RL SAC agent structure
Show older comments
I’ve created an SAC agent, but I'm encountering the error below.
Error using rl.internal.validate.mapFunctionMeanStdOutput (line 10)
Deep neural network for continuous gaussian function must have 2 output layers, one for mean and one for standard deviation.
Error in rlContinuousGaussianActor (line 93)
model = rl.internal.validate.mapFunctionMeanStdOutput(model,nameValueArgs.ActionMeanOutputNames,nameValueArgs.ActionStandardDeviationOutputNames,"actor");
Error in RL_agent_1 (line 158)
actor1 = rlContinuousGaussianActor(actorNetwork1, obsInfo1, actInfo1, ...
I’ve also attached the code for my RL agent, and I’ve bolded the relevant part, which clearly shows that I already have two layers—one for the mean and one for the standard deviation.
% Create environment
codeenv = createOpfEnv();
% Retrieve observation and action specifications
obsInfo = getObservationInfo(env); % Observation info for all agents
actInfo = getActionInfo(env); % Action info for all agents
% Separate the observation and action information for each agent
numAgents = 3; % Example with 3 agents
% Separate observation and action info
obsInfo1 = obsInfo{1}; % Observation info for agent 1
obsInfo2 = obsInfo{2}; % Observation info for agent 2
obsInfo3 = obsInfo{3}; % Observation info for agent 3
actInfo1 = actInfo{1}; % Action info for agent 1
actInfo2 = actInfo{2}; % Action info for agent 2
actInfo3 = actInfo{3}; % Action info for agent 3
%% Define actor networks for each agent
% Define the actor network for Agent 1
actorNetwork1 = [
featureInputLayer(obsInfo1.Dimension(1), 'Normalization', 'none', 'Name', 'state1')

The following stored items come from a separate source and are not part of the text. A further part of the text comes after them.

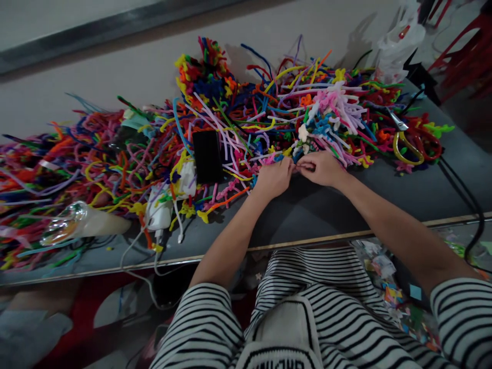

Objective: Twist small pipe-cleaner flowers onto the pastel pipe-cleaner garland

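Both hands meet over the dark table [319, 210], at the front edge of a big heap of coloured pipe cleaners [246, 118]. My left hand [275, 177] has its fingers closed near the fingertips of my right hand [322, 168], whose thumb and finger are pinched together. What lies between the fingertips is too small to make out. Just beyond the hands is a bundle of pink, white and blue fuzzy stems [332, 115]. A black phone [208, 157] rests on the heap to the left of my left hand.
Yellow-handled scissors [407, 148] lie at the right beside red handles. A white charger [159, 210] with cables and a clear plastic cup [88, 223] are at the left. A plastic bag [395, 51] stands at the back right. A black cable [467, 200] crosses the right edge.
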Demonstrator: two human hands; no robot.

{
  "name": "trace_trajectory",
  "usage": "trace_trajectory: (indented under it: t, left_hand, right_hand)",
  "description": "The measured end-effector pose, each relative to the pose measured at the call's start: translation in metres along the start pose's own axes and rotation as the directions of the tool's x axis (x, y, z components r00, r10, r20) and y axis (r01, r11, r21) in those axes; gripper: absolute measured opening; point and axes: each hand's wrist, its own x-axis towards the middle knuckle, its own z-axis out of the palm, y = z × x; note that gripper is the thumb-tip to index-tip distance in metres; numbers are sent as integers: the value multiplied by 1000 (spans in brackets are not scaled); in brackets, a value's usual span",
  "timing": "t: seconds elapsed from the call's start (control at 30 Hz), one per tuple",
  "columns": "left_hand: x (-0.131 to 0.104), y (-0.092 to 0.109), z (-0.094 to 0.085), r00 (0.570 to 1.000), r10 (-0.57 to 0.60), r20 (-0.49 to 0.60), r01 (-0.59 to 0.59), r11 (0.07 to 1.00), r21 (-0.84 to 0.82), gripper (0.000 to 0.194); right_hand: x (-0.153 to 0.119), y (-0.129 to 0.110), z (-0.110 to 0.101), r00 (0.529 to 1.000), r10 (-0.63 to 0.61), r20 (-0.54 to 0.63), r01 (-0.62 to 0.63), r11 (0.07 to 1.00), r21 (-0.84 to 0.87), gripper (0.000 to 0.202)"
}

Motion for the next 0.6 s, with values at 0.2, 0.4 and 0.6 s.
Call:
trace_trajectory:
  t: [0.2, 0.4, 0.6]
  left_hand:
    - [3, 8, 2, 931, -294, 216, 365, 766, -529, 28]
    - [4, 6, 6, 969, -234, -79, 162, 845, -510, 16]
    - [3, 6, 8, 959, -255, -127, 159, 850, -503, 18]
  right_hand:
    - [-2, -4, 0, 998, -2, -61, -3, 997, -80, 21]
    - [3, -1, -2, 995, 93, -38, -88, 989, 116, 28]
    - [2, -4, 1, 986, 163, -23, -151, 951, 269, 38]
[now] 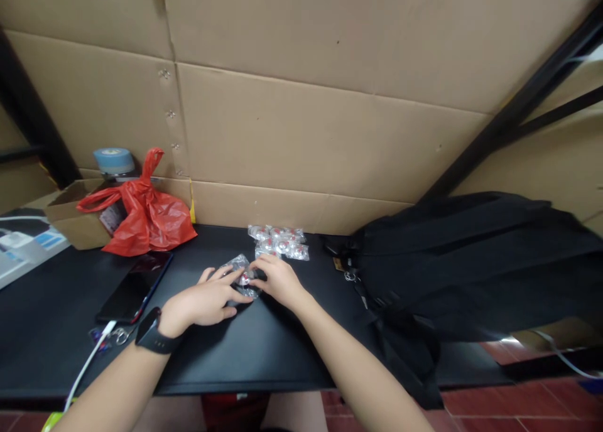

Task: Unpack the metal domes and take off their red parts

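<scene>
On the black table lies a small clear plastic packet (244, 279) with a red-and-white item, too small to name. My left hand (213, 299) rests on its left side, fingers spread and stretched out across the plastic. From the right, my right hand (277, 280) pinches the packet's edge between thumb and fingers. Just beyond that hand, several similar clear packets (282, 242) with round, silvery and red contents lie in a cluster. The right fingertips partly cover the packet between my hands. A black watch is around my left wrist.
Left of my hands, a phone (136, 287) lies plugged into a white cable, beside keyrings (120, 336). Behind it stand a knotted red plastic bag (149, 221), a cardboard box (78, 215) and a blue-lidded container (114, 161). A black backpack (471, 262) fills the right side; cardboard walls the back.
</scene>
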The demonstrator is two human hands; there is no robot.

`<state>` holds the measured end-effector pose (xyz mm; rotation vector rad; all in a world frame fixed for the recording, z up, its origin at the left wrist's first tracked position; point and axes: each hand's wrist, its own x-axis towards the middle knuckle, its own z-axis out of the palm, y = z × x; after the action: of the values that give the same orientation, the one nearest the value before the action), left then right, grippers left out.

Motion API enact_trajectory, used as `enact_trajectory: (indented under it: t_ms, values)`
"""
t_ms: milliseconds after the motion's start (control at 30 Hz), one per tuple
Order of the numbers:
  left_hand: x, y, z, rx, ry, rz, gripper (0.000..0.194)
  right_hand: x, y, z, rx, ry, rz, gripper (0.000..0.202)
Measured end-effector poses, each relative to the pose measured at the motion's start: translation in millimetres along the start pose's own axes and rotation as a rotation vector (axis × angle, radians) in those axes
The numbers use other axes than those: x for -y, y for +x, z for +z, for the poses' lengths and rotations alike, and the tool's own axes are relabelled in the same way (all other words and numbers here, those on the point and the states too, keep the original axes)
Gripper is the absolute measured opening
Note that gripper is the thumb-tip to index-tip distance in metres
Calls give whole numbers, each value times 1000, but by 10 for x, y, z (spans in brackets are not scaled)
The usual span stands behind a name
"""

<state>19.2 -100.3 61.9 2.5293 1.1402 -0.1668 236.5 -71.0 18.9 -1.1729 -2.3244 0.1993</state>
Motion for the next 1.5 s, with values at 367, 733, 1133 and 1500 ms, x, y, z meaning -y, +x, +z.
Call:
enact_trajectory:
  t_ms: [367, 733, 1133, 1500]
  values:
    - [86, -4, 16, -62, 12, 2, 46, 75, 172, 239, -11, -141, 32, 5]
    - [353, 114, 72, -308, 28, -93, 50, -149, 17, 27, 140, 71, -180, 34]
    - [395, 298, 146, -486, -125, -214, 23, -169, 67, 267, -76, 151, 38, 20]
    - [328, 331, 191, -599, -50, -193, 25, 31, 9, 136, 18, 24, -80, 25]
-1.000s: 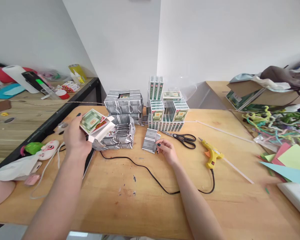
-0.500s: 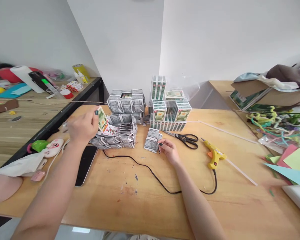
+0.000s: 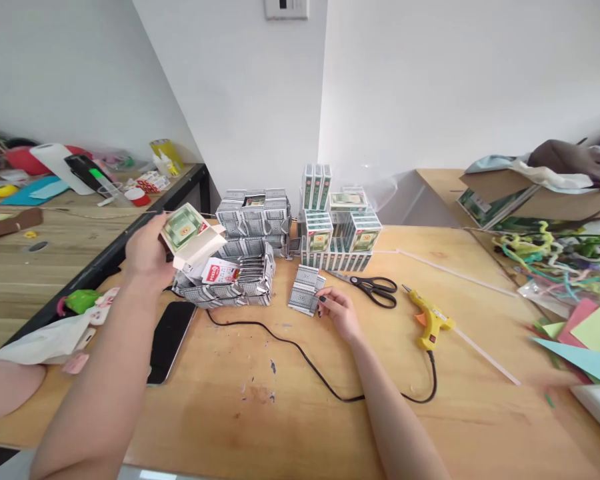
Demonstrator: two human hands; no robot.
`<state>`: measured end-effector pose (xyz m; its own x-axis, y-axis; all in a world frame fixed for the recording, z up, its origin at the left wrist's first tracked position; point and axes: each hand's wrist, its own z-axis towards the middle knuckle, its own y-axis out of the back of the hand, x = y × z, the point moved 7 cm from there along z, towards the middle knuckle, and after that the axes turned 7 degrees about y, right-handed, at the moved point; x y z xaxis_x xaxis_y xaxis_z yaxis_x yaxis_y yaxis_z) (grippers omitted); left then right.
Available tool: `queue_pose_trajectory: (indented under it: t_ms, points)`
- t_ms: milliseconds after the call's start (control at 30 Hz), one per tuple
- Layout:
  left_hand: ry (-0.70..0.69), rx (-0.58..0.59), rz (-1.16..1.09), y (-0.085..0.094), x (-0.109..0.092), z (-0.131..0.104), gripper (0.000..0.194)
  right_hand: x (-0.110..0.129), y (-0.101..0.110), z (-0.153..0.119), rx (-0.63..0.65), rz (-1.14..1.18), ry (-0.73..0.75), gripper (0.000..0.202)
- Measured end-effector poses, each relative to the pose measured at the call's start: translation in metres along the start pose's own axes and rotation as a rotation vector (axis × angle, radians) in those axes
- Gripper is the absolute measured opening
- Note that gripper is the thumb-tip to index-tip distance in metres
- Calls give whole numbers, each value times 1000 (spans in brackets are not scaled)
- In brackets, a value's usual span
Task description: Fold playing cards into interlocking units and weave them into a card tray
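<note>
My left hand (image 3: 147,250) is closed around a green and white playing-card box (image 3: 185,227), tilted with its white end flap hanging open. Just below it stands an open-topped holder made of folded cards (image 3: 225,293), grey-patterned outside. Loose cards lie in it, a red and white card (image 3: 221,271) on top, beside a tightly packed row. On the table, my right hand (image 3: 340,312) pinches the edge of a few grey-backed playing cards (image 3: 305,290) lying flat and overlapping. Behind the holder is a larger folded-card block (image 3: 253,217).
Stacked card boxes (image 3: 337,257) stand at the back. Scissors (image 3: 375,290) and a yellow glue gun (image 3: 434,323) lie on the right, the gun's black cord (image 3: 300,343) crossing the table. A phone (image 3: 173,340) is by my left forearm. Pipe cleaners (image 3: 545,243) are at far right.
My left hand has moved left and turned the card box, so its front and open flap show. A red and white card now tops the holder where a joker showed. My right hand stays put.
</note>
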<state>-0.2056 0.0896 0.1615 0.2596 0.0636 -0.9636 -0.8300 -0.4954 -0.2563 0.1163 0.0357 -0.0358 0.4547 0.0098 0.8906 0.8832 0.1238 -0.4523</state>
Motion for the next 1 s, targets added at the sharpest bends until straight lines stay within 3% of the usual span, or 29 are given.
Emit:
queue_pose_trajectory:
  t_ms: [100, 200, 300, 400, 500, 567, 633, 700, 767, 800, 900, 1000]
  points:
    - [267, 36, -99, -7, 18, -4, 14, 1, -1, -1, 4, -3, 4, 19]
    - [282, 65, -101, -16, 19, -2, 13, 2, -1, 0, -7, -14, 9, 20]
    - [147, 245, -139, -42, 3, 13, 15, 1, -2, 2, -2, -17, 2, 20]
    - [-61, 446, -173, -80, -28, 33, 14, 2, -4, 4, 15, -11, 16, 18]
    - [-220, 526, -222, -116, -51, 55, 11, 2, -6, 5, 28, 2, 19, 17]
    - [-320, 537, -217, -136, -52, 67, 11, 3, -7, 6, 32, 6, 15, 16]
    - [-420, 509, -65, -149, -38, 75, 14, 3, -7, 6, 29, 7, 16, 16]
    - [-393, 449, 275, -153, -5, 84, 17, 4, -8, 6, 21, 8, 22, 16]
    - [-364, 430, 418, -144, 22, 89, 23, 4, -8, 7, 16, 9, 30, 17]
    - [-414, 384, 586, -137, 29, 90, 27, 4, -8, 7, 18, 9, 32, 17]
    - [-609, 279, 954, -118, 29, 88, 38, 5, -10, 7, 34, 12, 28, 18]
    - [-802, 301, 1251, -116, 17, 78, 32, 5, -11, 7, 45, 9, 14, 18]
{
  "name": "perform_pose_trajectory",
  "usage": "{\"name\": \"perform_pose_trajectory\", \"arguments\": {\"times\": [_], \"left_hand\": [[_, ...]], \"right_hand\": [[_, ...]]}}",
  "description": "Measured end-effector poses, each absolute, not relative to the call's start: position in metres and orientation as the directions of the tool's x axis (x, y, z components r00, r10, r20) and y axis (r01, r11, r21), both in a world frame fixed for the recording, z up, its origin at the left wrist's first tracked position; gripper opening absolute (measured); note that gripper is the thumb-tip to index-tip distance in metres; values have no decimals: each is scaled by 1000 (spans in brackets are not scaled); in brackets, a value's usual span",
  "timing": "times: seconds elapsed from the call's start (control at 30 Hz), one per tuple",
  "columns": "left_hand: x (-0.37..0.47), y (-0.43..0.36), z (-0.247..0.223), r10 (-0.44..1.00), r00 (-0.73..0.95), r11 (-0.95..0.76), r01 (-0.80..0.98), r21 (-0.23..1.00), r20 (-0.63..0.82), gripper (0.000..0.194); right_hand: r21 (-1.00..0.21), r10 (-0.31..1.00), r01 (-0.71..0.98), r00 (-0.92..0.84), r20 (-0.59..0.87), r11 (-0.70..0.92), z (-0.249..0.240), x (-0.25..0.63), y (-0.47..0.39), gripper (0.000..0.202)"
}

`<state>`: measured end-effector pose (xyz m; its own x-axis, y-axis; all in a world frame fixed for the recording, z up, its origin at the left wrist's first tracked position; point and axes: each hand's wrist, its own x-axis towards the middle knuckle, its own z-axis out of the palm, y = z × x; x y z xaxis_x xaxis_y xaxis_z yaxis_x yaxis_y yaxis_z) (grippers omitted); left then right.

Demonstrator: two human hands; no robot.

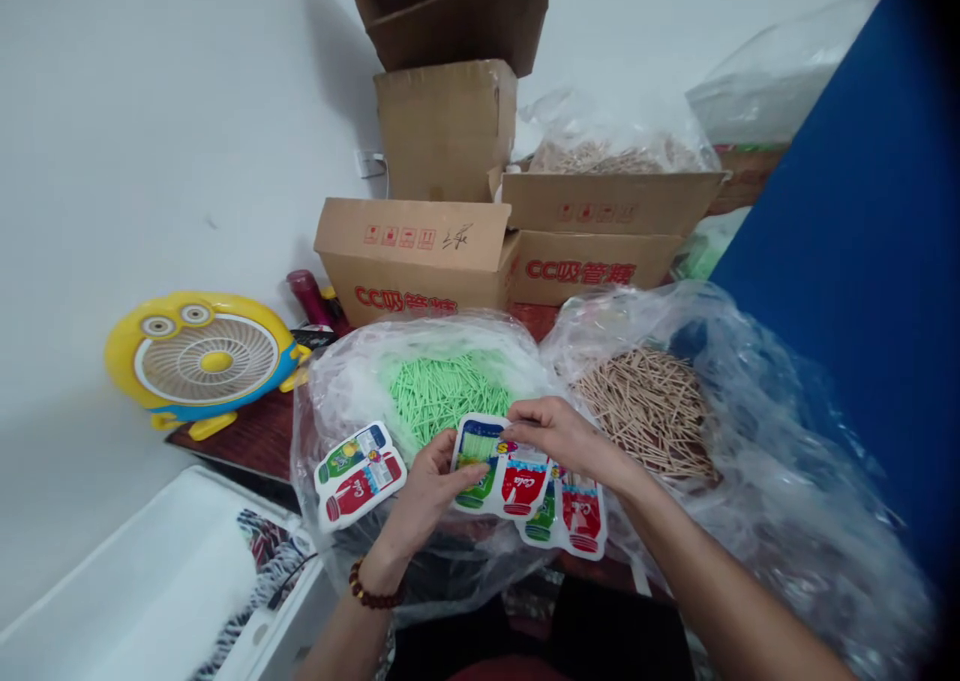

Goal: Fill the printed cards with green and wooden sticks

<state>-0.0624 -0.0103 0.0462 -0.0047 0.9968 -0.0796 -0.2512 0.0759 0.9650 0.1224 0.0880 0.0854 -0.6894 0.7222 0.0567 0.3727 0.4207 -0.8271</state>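
Observation:
My left hand (431, 486) grips the left side of a printed candy pack (487, 506), with the thumb across its front. This pack has a green bottle shape, with green sticks showing above it, beside a red "Cola" bottle shape. My right hand (559, 436) is closed at the pack's top right, fingertips pressed together; what they pinch is hidden. A second candy pack (581, 516) lies partly beneath the held one, to its right. Another pack (360, 476) rests tilted on the plastic at the left. Behind my hands are piles of green sticks (442, 391) and brown sticks (649, 406).
Clear plastic bags (750, 361) spread around both piles. Cardboard boxes (412, 251) stand behind, some stacked against the wall. A yellow cartoon fan (217, 361) sits at the left, above a white bin (135, 571). A blue panel (847, 231) borders the right side.

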Motion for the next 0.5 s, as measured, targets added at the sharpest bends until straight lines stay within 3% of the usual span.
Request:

fullyConnectedLayer(64, 'Name', 'fc1_1')
reluLayer('Name', 'relu1_1')
fullyConnectedLayer(64, 'Name', 'fc2_1')
reluLayer('Name', 'relu2_1')
fullyConnectedLayer(64, 'Name', 'fc3_1')
reluLayer('Name', 'relu3_1')
fullyConnectedLayer(1, 'Name', 'mean1') % Output for the mean
fullyConnectedLayer(1, 'Name', 'std1') % Output for the standard deviation
];
% Define the actor network for Agent 2
actorNetwork2 = [
featureInputLayer(obsInfo2.Dimension(1), 'Normalization', 'none', 'Name', 'state2')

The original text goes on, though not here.